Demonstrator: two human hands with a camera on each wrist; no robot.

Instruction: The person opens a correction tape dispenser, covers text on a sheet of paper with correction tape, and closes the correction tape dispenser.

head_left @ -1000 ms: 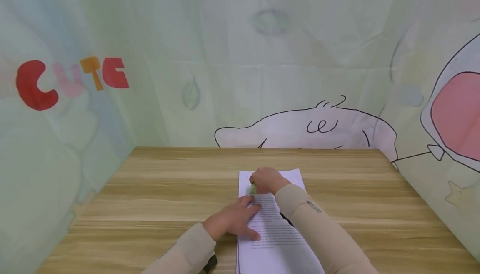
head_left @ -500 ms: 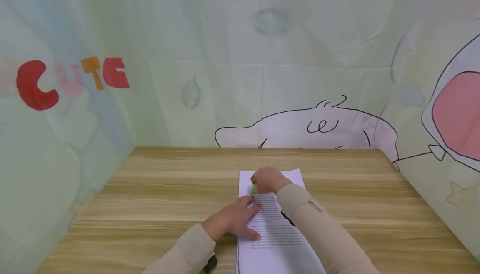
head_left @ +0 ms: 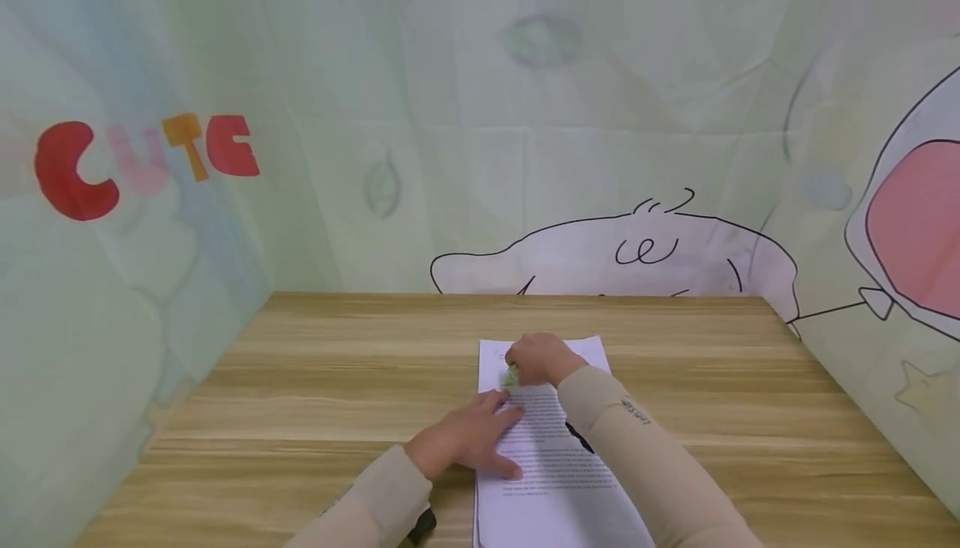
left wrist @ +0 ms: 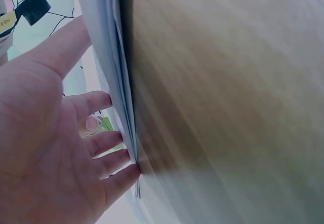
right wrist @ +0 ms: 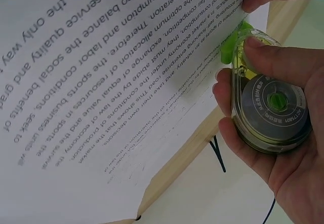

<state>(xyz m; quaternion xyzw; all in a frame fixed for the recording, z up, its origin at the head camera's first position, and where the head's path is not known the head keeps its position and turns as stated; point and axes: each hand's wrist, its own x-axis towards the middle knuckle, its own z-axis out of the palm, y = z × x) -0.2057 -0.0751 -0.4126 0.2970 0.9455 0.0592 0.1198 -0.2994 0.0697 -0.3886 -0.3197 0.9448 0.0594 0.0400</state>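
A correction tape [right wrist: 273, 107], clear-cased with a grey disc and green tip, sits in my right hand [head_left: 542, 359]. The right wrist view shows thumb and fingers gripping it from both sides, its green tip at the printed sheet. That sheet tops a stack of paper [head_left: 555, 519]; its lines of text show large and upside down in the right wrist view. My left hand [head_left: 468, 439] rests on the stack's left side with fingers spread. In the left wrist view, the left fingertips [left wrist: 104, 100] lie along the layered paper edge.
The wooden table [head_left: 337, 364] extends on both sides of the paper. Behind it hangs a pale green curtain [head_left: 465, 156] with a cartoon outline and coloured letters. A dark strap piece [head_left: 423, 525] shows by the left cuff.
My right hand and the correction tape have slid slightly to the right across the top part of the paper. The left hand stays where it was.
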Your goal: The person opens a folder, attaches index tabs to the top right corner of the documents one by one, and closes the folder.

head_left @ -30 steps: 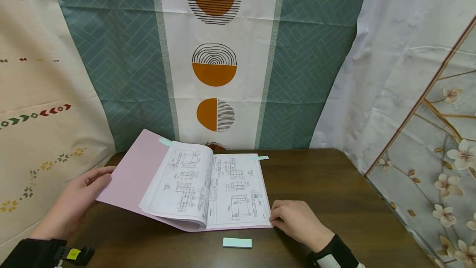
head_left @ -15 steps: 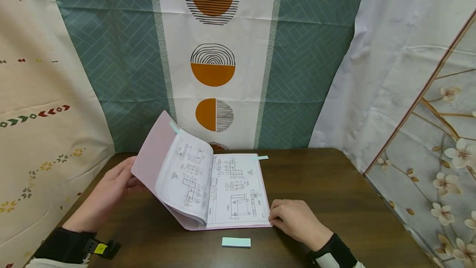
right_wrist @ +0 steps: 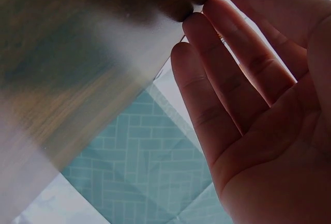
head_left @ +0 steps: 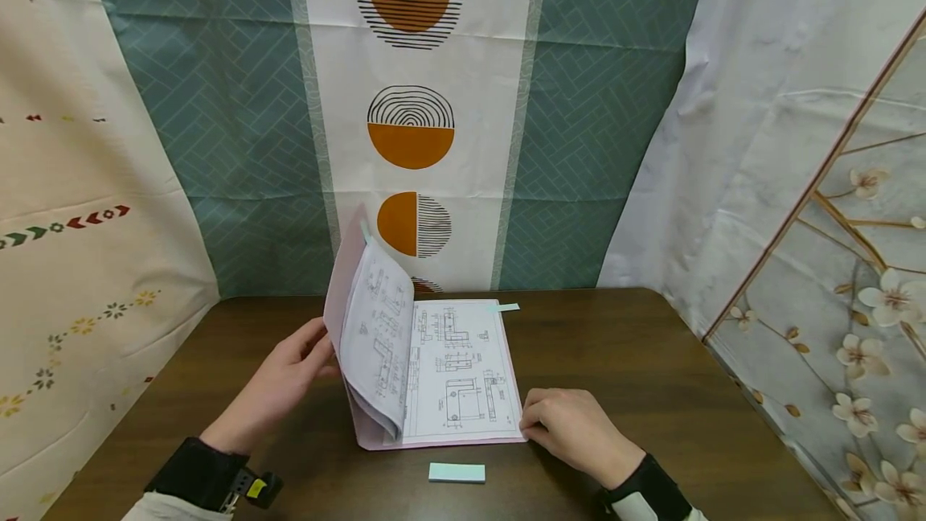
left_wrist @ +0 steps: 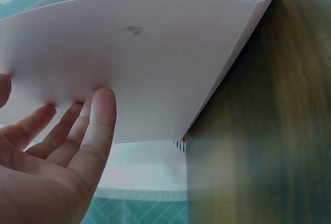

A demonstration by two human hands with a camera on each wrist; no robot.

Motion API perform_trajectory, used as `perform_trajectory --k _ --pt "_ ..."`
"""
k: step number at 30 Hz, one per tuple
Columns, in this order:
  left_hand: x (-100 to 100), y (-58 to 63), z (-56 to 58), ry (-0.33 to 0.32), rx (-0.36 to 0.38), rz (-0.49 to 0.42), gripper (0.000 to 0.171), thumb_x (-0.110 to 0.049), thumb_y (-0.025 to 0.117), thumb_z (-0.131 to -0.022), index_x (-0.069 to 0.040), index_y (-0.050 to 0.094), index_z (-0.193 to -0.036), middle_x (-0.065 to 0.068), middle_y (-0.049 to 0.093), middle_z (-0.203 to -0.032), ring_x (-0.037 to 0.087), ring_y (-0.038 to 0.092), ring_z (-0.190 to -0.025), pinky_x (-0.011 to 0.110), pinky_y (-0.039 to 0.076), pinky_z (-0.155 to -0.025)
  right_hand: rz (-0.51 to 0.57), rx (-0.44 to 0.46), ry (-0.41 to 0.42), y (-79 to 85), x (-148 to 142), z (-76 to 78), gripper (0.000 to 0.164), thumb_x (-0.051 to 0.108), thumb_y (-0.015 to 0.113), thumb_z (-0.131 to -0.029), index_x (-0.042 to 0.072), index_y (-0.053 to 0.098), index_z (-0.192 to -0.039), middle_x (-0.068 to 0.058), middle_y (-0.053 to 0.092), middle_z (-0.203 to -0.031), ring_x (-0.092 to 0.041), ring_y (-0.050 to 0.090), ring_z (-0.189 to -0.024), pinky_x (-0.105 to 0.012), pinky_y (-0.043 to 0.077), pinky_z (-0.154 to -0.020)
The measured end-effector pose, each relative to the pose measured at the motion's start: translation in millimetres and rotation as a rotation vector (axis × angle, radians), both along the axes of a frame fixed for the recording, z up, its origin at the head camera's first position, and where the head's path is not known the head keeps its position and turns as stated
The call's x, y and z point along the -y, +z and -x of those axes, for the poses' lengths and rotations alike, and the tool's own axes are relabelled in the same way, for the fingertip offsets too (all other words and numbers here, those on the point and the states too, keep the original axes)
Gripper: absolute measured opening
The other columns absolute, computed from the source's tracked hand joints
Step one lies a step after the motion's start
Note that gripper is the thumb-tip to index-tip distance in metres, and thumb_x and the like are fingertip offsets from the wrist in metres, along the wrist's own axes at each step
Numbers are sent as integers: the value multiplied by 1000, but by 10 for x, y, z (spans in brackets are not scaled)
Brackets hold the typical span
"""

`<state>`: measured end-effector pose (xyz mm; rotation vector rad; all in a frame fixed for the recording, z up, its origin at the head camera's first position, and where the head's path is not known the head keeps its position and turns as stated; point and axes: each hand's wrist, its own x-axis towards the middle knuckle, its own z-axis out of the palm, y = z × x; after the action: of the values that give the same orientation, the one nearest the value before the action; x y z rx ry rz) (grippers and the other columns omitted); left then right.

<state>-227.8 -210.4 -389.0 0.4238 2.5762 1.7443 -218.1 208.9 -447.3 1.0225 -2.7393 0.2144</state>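
A pink-covered folder (head_left: pixel 346 288) of technical drawings lies part open on the table, its left cover and several pages (head_left: pixel 376 336) raised steeply. My left hand (head_left: pixel 292 376) presses the outside of that cover with extended fingers; in the left wrist view the fingertips (left_wrist: pixel 103 100) touch the pale cover (left_wrist: pixel 170 58). At the lower right corner of the flat drawing page (head_left: pixel 463 376), my right hand (head_left: pixel 575 428) pinches the edge. Its fingers (right_wrist: pixel 207 79) show in the right wrist view, partly hiding the corner. A pale green sticky tab (head_left: pixel 508 307) juts from the right page.
A small pale green sticky-note pad (head_left: pixel 456 473) lies in front of the folder on the brown wooden table (head_left: pixel 615 344). Patterned cloths hang behind and at both sides: a green and white one (head_left: pixel 600 143) at the back, a cream one (head_left: pixel 94 183) at left.
My left hand has moved right, swinging the pink cover and the left pages up from low to steep. It has gone from gripping the cover's edge to pressing its outside. The right hand stays put.
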Motion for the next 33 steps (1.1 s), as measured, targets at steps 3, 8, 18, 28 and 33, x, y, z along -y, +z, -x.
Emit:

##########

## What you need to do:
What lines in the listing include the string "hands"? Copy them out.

## Reply to the exercise:
Demonstrator: two human hands with a camera on each wrist; no robot.
A demonstration by two human hands with a camera on each wrist; no robot.

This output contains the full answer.